WHAT YOU SHOULD DO
The data is to be transcribed in full, with nothing missed.

Records from a data collection:
★ ★ ★
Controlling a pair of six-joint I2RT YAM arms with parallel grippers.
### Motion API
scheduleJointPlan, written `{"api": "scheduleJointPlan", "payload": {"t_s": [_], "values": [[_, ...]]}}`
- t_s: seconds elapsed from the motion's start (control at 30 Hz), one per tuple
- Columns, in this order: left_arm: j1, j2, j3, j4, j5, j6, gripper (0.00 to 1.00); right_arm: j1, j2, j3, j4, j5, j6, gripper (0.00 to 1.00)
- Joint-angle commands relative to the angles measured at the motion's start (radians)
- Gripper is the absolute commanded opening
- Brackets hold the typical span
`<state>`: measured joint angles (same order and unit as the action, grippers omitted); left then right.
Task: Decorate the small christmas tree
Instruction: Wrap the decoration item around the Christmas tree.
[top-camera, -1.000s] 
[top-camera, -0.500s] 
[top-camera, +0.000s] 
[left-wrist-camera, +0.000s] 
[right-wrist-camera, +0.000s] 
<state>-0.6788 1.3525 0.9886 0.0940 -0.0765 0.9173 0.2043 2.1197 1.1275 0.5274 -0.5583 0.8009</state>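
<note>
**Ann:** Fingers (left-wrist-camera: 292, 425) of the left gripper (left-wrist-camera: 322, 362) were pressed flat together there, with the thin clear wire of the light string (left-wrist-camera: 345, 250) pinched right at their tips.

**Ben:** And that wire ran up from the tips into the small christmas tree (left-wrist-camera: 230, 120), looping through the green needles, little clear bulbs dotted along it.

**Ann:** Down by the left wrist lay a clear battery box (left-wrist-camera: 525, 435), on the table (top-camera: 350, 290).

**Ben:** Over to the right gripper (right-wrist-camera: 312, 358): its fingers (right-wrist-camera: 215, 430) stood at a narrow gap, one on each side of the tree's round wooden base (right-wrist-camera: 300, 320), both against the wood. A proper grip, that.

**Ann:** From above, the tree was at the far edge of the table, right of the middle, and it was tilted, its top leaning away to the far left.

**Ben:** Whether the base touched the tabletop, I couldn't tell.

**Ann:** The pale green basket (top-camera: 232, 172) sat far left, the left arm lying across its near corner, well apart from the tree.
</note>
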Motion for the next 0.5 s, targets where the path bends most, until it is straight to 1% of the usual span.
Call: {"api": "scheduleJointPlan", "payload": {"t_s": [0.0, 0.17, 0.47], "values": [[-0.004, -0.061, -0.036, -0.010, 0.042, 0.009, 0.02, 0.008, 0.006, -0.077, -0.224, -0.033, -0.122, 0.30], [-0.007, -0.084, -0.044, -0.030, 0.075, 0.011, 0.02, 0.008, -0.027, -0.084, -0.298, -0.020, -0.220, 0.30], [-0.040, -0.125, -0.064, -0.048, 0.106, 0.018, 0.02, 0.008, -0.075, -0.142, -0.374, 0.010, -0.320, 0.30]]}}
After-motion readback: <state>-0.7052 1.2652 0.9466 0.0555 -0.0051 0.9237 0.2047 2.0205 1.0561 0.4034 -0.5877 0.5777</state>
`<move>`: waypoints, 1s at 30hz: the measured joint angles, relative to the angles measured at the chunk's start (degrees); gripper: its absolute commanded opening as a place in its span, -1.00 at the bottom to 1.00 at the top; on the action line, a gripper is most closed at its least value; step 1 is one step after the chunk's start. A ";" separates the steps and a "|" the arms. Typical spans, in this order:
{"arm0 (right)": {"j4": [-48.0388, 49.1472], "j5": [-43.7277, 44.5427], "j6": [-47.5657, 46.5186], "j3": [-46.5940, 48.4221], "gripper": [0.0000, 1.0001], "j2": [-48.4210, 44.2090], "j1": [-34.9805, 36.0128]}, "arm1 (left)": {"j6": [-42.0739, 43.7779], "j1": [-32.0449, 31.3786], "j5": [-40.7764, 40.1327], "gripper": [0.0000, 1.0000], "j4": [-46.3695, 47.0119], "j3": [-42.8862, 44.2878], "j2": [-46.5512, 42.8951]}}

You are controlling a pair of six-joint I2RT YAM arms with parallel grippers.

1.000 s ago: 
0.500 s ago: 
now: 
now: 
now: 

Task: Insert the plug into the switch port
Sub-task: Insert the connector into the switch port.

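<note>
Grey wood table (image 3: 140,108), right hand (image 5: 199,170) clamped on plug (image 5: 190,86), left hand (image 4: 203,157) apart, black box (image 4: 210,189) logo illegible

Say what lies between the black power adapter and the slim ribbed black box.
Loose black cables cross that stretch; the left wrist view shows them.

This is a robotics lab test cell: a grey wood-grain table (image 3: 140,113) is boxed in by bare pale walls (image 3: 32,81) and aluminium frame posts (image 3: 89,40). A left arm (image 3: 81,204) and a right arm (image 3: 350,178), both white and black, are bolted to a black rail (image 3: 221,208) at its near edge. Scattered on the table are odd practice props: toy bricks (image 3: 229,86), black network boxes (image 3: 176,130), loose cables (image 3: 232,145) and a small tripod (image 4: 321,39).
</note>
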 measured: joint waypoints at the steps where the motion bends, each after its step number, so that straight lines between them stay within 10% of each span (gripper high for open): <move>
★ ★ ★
RESPONSE FOR THIS EXERCISE
Controlling a pair of six-joint I2RT YAM arms with parallel grippers.
### Motion API
scheduleJointPlan, written `{"api": "scheduleJointPlan", "payload": {"t_s": [_], "values": [[_, ...]]}}`
- t_s: seconds elapsed from the motion's start (control at 30 Hz), one per tuple
- Columns, in this order: left_arm: j1, j2, j3, j4, j5, j6, gripper (0.00 to 1.00); right_arm: j1, j2, j3, j4, j5, j6, gripper (0.00 to 1.00)
- Joint-angle commands relative to the angles measured at the motion's start (radians)
- Gripper is the absolute commanded opening
- Brackets hold the typical span
`<state>`: measured joint angles (same order and unit as the action, grippers omitted); left then right.
Task: Decorate the small christmas tree
Instruction: Wrap the decoration item around the Christmas tree.
[top-camera, -1.000s] 
[top-camera, -0.500s] 
[top-camera, +0.000s] 
[left-wrist-camera, +0.000s] 
[right-wrist-camera, +0.000s] 
<state>-0.6788 1.3525 0.9886 0.0940 -0.0765 0.9173 0.2043 2.1197 1.1275 0.5274 -0.5583 0.8009</state>
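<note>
**Ann:** Fingers (left-wrist-camera: 292, 425) of the left gripper (left-wrist-camera: 322, 362) were pressed flat together there, with the thin clear wire of the light string (left-wrist-camera: 345, 250) pinched right at their tips.

**Ben:** And that wire ran up from the tips into the small christmas tree (left-wrist-camera: 230, 120), looping through the green needles, little clear bulbs dotted along it.

**Ann:** Down by the left wrist lay a clear battery box (left-wrist-camera: 525, 435), on the table (top-camera: 350, 290).

**Ben:** Over to the right gripper (right-wrist-camera: 312, 358): its fingers (right-wrist-camera: 215, 430) stood at a narrow gap, one on each side of the tree's round wooden base (right-wrist-camera: 300, 320), both against the wood. A proper grip, that.

**Ann:** From above, the tree was at the far edge of the table, right of the middle, and it was tilted, its top leaning away to the far left.

**Ben:** Whether the base touched the tabletop, I couldn't tell.

**Ann:** The pale green basket (top-camera: 232, 172) sat far left, the left arm lying across its near corner, well apart from the tree.
</note>
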Motion for the next 0.5 s, targets where the path bends most, until it is straight to 1% of the usual span.
Call: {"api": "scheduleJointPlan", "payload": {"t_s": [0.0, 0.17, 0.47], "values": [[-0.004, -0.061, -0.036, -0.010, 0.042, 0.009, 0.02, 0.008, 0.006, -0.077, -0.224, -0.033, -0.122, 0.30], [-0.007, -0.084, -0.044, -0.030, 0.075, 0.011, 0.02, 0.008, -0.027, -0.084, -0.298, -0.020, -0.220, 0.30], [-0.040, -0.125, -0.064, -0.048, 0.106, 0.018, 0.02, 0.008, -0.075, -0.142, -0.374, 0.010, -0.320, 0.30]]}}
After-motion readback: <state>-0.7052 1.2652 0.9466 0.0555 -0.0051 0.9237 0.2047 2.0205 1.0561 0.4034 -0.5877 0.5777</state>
`<move>`: waypoints, 1s at 30hz: the measured joint angles, relative to the angles measured at the chunk's start (degrees); gripper: its absolute commanded opening as a place in its span, -1.00 at the bottom to 1.00 at the top; on the action line, a gripper is most closed at its least value; step 1 is one step after the chunk's start. A ";" separates the steps and a "|" the arms. Typical spans, in this order:
{"arm0 (right)": {"j4": [-48.0388, 49.1472], "j5": [-43.7277, 44.5427], "j6": [-47.5657, 46.5186], "j3": [-46.5940, 48.4221], "gripper": [0.0000, 1.0001], "j2": [-48.4210, 44.2090], "j1": [-34.9805, 36.0128]}, "arm1 (left)": {"j6": [-42.0739, 43.7779], "j1": [-32.0449, 31.3786], "j5": [-40.7764, 40.1327], "gripper": [0.0000, 1.0000], "j4": [-46.3695, 47.0119], "j3": [-42.8862, 44.2878], "j2": [-46.5512, 42.8951]}}

You are controlling a pair of six-joint I2RT YAM arms with parallel grippers.

1.000 s ago: 
0.500 s ago: 
now: 
now: 
now: 

Task: Insert the plug into the switch port
Sub-task: Insert the connector into the switch port.

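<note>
Grey wood table (image 3: 140,108), right hand (image 5: 199,170) clamped on plug (image 5: 190,86), left hand (image 4: 203,157) apart, black box (image 4: 210,189) logo illegible

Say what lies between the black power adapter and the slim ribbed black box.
Loose black cables cross that stretch; the left wrist view shows them.

This is a robotics lab test cell: a grey wood-grain table (image 3: 140,113) is boxed in by bare pale walls (image 3: 32,81) and aluminium frame posts (image 3: 89,40). A left arm (image 3: 81,204) and a right arm (image 3: 350,178), both white and black, are bolted to a black rail (image 3: 221,208) at its near edge. Scattered on the table are odd practice props: toy bricks (image 3: 229,86), black network boxes (image 3: 176,130), loose cables (image 3: 232,145) and a small tripod (image 4: 321,39).
</note>
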 measured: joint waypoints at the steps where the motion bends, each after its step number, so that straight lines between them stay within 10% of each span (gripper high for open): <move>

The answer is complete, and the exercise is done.